Data extracted from a collection
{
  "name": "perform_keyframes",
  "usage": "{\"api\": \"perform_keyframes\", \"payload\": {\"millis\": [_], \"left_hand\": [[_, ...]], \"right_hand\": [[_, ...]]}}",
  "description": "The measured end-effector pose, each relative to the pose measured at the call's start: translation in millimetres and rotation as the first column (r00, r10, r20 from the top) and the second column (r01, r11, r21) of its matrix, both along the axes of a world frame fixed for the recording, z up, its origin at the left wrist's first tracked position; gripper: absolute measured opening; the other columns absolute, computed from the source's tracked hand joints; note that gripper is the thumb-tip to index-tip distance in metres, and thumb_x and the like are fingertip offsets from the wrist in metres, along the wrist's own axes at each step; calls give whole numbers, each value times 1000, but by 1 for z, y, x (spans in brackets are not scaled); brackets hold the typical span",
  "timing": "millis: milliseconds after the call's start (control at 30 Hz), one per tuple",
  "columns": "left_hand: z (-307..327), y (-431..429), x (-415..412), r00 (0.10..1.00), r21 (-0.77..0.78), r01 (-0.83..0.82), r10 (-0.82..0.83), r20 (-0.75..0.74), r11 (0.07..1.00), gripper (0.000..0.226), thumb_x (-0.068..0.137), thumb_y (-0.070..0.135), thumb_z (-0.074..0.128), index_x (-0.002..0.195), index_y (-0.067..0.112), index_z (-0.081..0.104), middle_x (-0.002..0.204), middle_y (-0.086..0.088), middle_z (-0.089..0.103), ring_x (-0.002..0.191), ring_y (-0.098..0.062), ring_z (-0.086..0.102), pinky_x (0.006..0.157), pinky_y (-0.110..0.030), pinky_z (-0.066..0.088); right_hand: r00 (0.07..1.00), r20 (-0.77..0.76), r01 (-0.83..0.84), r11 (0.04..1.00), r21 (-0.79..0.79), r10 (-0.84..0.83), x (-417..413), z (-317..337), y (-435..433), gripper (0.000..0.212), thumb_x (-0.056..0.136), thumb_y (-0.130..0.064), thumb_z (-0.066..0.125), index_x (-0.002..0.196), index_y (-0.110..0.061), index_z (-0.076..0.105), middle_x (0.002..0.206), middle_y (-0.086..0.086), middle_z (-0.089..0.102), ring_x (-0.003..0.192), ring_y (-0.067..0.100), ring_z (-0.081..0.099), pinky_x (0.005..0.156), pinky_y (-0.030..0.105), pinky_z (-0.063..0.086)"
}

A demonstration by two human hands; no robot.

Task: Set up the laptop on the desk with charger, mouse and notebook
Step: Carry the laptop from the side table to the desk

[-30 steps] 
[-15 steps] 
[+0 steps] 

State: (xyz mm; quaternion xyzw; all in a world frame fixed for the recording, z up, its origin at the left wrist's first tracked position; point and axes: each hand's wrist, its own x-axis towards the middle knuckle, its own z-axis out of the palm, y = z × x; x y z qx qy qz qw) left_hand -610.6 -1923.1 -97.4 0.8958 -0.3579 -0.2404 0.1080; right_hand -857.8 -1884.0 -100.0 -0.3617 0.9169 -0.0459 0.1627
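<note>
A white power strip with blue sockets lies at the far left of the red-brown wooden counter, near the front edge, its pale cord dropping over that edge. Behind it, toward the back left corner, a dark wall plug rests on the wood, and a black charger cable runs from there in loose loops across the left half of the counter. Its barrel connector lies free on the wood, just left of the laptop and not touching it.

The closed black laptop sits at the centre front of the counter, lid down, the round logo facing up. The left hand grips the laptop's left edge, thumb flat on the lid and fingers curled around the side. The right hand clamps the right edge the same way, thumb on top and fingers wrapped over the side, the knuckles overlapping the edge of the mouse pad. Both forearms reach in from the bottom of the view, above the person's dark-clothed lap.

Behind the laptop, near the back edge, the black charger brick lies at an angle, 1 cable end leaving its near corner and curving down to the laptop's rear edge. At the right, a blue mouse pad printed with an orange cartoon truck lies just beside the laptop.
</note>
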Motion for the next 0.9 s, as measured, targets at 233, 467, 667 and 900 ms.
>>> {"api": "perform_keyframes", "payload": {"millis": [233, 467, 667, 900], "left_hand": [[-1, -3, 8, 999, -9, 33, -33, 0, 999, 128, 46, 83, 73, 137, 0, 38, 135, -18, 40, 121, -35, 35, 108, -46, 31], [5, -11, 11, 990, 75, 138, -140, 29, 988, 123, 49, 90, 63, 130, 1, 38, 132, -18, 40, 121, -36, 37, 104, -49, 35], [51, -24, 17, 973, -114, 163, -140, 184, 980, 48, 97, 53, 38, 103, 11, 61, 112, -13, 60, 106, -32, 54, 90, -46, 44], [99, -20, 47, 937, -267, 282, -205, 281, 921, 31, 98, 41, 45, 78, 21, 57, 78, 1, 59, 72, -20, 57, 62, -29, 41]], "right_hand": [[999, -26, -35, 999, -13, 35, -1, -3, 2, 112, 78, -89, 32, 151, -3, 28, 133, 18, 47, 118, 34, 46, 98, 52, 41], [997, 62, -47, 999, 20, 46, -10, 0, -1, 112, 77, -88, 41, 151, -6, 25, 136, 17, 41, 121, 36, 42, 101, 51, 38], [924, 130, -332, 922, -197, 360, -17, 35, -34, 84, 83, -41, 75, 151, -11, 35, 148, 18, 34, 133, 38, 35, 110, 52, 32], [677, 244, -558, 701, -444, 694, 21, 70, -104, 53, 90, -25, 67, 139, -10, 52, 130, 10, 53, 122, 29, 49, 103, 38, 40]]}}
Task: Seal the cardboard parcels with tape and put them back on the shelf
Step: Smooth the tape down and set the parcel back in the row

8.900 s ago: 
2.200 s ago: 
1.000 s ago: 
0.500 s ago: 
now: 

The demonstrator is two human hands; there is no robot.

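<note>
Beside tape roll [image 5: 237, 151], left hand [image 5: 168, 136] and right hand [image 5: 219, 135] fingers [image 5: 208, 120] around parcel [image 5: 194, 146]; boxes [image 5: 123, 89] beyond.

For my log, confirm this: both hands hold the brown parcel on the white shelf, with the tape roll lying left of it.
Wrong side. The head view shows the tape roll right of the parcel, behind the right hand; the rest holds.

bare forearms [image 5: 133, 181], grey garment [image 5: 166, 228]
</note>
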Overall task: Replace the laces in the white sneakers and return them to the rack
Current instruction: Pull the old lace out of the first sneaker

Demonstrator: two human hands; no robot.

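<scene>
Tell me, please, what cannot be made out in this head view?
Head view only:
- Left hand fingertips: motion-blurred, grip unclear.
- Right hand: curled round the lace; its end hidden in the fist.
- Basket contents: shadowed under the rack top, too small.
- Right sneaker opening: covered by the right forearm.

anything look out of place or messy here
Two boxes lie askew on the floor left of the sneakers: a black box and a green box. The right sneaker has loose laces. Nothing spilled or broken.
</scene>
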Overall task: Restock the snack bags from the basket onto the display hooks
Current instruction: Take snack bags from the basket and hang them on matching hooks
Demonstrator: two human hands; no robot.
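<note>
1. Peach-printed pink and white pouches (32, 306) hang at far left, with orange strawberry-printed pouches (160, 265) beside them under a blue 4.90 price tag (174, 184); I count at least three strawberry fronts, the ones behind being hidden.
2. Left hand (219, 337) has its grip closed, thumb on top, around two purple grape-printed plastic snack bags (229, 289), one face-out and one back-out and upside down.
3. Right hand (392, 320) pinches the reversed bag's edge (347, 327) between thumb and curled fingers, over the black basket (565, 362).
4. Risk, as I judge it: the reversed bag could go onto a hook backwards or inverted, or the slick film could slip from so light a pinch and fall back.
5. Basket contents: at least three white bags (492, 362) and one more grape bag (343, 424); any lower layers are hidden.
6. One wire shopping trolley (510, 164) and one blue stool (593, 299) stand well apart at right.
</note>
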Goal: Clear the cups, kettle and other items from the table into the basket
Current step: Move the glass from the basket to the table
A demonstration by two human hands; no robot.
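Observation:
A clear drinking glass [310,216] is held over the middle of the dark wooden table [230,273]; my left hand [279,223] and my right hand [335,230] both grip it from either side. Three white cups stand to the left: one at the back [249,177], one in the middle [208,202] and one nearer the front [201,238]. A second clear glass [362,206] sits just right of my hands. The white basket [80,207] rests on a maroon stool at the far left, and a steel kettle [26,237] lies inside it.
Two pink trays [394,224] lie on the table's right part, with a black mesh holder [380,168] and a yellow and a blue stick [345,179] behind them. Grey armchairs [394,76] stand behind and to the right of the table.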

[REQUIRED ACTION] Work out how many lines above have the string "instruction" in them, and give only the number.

[TASK RESPONSE] 2